(Collected data entries)
=== Section Start ===

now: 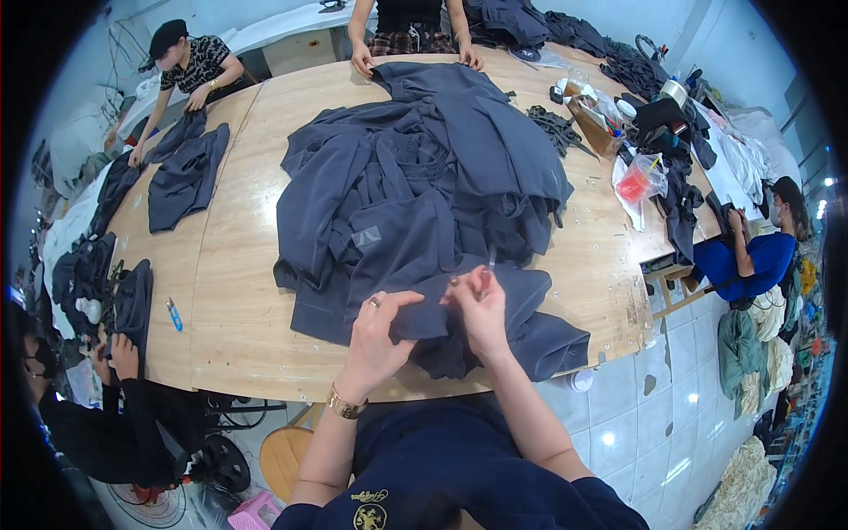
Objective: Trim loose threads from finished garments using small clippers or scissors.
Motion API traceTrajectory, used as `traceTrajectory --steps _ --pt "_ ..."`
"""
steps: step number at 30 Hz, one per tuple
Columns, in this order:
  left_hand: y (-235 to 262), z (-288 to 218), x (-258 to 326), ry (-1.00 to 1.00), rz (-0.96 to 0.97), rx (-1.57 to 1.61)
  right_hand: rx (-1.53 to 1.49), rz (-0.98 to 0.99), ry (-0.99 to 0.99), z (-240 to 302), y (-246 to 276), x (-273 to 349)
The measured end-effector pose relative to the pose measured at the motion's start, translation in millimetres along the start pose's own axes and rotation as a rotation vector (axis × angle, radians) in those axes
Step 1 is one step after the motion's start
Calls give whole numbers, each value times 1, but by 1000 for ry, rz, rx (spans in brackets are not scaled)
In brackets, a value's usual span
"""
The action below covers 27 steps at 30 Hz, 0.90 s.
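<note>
A big heap of dark blue-grey garments (415,185) covers the middle of a wooden table (238,291). The nearest garment (521,318) lies folded at the table's front edge. My left hand (378,336), with a ring and a gold bracelet, pinches a fold of that garment. My right hand (481,305) grips a small thin tool, its pale tip (491,261) pointing up above the cloth. Both hands are close together over the same fold.
Other people work around the table: one at the far side (406,26), one at the far left (190,66), one at the near left (106,415), one seated right (751,256). A clear bag with red contents (638,181), tape rolls and a box lie at the right. A blue pen (174,314) lies left.
</note>
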State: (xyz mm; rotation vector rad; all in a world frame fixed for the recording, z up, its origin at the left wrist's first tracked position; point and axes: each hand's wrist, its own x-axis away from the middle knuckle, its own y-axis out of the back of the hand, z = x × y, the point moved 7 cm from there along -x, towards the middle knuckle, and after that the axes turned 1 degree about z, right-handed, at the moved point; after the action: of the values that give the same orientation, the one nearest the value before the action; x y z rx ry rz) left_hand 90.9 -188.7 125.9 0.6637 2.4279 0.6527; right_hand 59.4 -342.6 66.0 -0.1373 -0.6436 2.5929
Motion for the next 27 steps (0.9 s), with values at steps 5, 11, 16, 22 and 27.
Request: traceTrajectory --steps 5,11,16,22,27 --pt "8 9 2 37 -62 15 -109 -143 115 7 29 -1" --pt "10 10 2 66 -80 81 9 177 -60 -6 -13 11" --pt "19 7 2 11 -106 -196 45 217 -99 -8 -21 16" --pt "15 8 4 65 96 -99 243 251 97 14 -28 21" --pt "9 10 6 155 72 50 276 251 76 12 -23 18"
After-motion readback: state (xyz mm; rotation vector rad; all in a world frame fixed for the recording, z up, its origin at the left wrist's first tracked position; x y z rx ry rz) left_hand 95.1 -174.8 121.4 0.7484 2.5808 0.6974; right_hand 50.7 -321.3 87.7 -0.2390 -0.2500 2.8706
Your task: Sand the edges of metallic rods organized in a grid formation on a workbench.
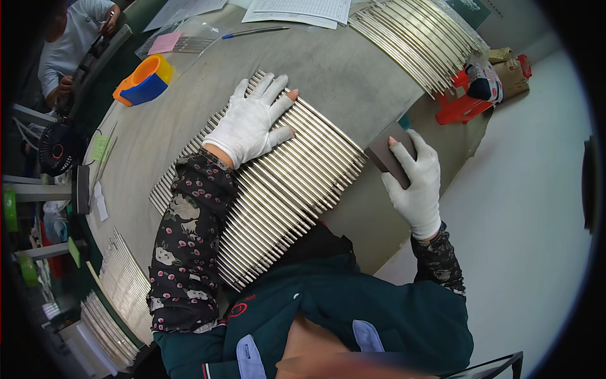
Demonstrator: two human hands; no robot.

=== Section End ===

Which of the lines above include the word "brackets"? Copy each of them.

→ **ANSWER BOX**:
Calls give whole numbers, each value times 1, but by 1000 for ry, rz, rx (spans in brackets are not scaled)
In brackets, a value's usual span

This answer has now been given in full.